Seeing red, feeling blue

The deep-seated divide in the US has come to the fore this election

US-vote-politics-MICHIGAN Divide and fool: Trump detractors argue with one of his supporters in Detroit, Michigan, on November 5 | AFP

The US election did provide one clear result: America is as deeply divided as it has been since the Civil War. The presidential outcome was so close in so many states that a final decision might take weeks and be mired in Trump-style litigation that might return an unpalatable outcome. There is one thing that is certain, though. Whoever wins will preside over two Americas, one red, one blue. No stars. No stripes.

They are exhausted from the process, but those two Americas are not in brotherly love. They are siblings at war. Small battles play out on social media each month, long-time friends unfriend each other on Facebook over political differences. Not only do they not want to know each other’s point of view; they no longer want to know each other.

Undermining the integrity of the elections is a dangerous thing, because the world has long looked at America as humanity’s shining example of how to order its affairs.

To be sure, this started during the Obama years, but Donald Trump set it on warp speed, accelerating the process to the point that it has rolled back the long and caring process of reconciliation and integration started at Reconstruction. Today, hostility, racism and bigotry are out in the open, and hate and fear are in the air.

In this climate, came the presidential election to save the day, perhaps reconcile the two camps by showing the other just how out of touch they were with the rest of the country. It did just the opposite.

There is a large, some would say irreconcilable, difference between those with a higher education and those without, between rich and poor, suburbanites and country folk, ethnic groups and white males. There are exceptions, but on the bell curve, those differences are the bulge.

Democrats feel that Biden would try to reconcile the two camps.

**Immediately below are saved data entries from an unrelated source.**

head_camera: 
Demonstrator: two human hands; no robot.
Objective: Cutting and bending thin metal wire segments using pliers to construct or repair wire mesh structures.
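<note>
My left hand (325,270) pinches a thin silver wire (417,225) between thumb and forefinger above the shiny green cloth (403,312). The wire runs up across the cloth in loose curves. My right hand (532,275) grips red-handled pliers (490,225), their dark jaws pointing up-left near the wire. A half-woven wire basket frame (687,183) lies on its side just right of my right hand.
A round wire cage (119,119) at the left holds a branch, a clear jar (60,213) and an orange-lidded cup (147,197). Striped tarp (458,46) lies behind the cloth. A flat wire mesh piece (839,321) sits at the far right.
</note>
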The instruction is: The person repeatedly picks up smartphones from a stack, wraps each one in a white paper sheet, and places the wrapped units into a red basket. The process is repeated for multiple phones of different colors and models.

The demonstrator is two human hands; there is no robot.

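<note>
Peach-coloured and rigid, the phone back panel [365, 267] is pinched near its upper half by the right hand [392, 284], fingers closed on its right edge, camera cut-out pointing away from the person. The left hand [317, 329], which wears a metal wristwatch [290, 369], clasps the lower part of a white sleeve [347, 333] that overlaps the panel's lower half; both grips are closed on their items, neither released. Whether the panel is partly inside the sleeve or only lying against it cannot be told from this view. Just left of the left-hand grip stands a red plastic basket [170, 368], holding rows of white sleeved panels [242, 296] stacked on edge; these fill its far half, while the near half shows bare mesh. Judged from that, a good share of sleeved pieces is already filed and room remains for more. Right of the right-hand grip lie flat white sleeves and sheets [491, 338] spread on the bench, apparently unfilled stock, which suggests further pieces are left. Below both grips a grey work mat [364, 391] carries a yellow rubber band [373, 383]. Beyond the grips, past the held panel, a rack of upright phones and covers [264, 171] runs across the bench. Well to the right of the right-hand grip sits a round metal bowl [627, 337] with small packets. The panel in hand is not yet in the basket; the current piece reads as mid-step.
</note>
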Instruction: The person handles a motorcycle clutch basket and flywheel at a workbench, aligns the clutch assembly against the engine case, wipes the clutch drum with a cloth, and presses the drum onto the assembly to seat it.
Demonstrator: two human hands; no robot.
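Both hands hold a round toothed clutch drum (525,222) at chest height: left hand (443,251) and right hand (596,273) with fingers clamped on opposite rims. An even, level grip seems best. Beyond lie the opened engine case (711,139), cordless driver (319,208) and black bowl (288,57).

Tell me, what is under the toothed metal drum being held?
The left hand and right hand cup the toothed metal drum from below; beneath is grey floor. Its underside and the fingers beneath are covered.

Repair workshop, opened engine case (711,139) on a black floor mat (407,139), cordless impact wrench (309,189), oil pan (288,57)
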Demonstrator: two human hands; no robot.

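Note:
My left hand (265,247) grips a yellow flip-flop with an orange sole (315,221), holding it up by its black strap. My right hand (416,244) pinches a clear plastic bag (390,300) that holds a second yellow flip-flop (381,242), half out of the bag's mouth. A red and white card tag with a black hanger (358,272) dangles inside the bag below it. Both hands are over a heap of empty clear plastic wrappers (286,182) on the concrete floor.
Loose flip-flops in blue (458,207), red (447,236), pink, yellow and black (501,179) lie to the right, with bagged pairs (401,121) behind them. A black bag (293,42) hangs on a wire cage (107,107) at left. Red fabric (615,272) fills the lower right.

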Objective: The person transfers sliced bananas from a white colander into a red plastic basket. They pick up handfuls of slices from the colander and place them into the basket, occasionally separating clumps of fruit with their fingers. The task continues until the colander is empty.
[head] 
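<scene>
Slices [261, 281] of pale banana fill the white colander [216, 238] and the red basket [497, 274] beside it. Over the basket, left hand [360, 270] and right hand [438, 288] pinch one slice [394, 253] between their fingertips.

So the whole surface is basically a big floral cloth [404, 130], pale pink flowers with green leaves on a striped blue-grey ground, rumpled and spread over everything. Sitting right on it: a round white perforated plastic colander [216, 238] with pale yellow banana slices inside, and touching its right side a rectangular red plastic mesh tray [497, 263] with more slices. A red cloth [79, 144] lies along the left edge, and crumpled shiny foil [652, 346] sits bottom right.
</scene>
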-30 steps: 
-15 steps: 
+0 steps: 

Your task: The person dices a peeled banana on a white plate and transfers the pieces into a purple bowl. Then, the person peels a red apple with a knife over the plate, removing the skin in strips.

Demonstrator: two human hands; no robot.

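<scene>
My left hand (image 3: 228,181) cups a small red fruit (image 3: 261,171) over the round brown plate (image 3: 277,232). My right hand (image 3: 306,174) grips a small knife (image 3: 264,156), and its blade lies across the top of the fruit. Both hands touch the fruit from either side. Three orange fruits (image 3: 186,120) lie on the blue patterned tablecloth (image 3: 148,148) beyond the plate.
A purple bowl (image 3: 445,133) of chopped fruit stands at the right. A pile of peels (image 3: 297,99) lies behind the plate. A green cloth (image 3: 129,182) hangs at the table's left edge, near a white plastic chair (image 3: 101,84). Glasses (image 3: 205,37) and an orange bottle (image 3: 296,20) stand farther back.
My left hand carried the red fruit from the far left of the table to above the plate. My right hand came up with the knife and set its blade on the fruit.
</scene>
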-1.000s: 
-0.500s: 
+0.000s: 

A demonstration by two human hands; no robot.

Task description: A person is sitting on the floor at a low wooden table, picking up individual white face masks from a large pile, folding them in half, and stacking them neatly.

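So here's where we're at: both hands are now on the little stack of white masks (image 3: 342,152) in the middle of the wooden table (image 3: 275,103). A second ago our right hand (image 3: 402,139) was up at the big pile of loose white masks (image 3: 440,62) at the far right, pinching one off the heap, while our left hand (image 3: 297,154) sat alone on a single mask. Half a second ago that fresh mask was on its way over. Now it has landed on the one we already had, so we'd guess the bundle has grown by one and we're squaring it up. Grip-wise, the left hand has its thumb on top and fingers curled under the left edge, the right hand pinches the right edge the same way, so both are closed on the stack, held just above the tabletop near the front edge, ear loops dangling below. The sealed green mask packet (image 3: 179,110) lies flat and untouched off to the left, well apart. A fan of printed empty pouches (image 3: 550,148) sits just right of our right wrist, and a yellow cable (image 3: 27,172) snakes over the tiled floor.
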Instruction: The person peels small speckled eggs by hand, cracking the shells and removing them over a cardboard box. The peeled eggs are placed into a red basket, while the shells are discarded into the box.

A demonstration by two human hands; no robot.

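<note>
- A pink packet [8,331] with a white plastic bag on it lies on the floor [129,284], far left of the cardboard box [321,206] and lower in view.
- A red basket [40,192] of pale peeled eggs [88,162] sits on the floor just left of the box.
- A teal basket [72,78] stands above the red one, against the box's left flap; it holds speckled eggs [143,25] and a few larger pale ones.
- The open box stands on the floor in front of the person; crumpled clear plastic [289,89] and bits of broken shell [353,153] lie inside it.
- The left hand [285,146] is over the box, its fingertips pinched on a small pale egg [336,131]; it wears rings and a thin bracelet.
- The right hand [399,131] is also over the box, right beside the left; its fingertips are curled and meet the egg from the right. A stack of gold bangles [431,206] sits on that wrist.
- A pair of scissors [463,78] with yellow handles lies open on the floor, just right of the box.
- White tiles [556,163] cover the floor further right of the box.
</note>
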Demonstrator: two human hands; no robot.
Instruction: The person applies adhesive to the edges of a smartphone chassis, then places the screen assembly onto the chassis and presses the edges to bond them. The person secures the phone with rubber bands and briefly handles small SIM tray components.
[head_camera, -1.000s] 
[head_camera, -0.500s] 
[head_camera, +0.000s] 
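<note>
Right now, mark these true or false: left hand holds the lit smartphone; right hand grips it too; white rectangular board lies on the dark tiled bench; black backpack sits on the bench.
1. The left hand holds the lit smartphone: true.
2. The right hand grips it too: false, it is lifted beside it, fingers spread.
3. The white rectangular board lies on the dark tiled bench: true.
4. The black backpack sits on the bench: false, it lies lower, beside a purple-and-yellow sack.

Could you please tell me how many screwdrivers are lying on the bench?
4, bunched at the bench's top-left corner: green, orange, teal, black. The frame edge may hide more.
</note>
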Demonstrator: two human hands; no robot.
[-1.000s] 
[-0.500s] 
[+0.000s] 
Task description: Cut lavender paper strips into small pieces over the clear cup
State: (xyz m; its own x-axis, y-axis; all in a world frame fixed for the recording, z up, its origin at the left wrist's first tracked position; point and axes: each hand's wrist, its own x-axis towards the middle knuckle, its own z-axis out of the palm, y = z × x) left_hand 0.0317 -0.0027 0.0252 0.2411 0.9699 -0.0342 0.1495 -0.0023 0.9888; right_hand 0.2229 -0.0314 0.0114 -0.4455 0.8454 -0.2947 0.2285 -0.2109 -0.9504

Republicans know who Trump is and they did not care enough to deny him their vote.

Deep and lasting damage is on the surface. For all the “let’s accept the results and move on” attitude in the media and social postings, below the surface there is an addendum, “as long as the results turn out my way”.

Trump has unabashedly shown he is not concerned with constitutional dogma. The US is supposed to be a democratic republic, but Trump seems to just put that all aside when convenient to his purposes, and hypocritically embrace it only when it suits him. On the night of the election, Trump declared himself the winner and demanded the count of ballots be stopped, fully aware—he had to be — that millions of ballots were still uncounted. Charging that the continued count would be a “massive fraud on our nation”, he said he would go to the Supreme Court.

And he did just that. He filed a slew of lawsuits —to continue the counting in Arizona, to stop it in Pennsylvania, to contest votes in Georgia. It is not the legal basis that matters; it is the lawsuit that is the weapon.

The shining example of democracy to the world for more than two centuries, the US has come to this: its president saying and doing what the world has seen from autocrats who swindle their countrymen by the force of threats and rhetoric and reinterpret election results in their favour. Precisely what Americans used to call a tin-pot dictator.

Except that half of Americans today seem to have no problem with distorting facts. They agree Trump is trampling on the democratic norms and institutions that have distinguished the US to the world, and they went to the polls in record numbers, perhaps not showing themselves as Trump supporters, but quietly voting their approval.

“We have claimed, for Electoral Vote purposes, the Commonwealth of Pennsylvania (which won’t allow legal observers), the State of Georgia, and the State of North Carolina, each one of which has a BIG Trump lead. Additionally, we hereby claim the State of Michigan if, in fact… there was a large number of secretly dumped ballots as has been widely reported! Our lawyers have asked for ‘meaningful access’, but what good does that do? The damage has already been done to the integrity of our system, and to the Presidential Election itself. This is what should be discussed!”

Trump’s Victorian-language tweet does not hide the irony of seeking the democratic seal of approval for a process that attacks the democratic process.

Undermining the integrity of the elections is a dangerous thing, for the US and for the world, because the world has long looked at America as humanity’s shining example of how to order its affairs. For Americans, it would shake the foundations of the very political system set forth centuries ago by Alexander Hamilton, James Madison and John Jay in the Federalist Papers, the Bible of America’s democracy.

An essential American principle derived by the seminal federalist essays is that the executive branch of government must be fundamentally democratic at its core. A trustworthy system of elections is what gives its leaders legitimacy and makes the country work. In practice, that has meant the peaceful ritual of voting, the peaceful transition of power and the assumed decency of its leaders, especially in the electoral process, have been integral to democratic life and the legitimacy of authority.

The next days and weeks are crucial to American and world interests. The US is deeply divided and the denouement of this division projected to the world in these elections may cut to the very core of its essence as a democratic republic and its role as a global beacon of democracy and freedom.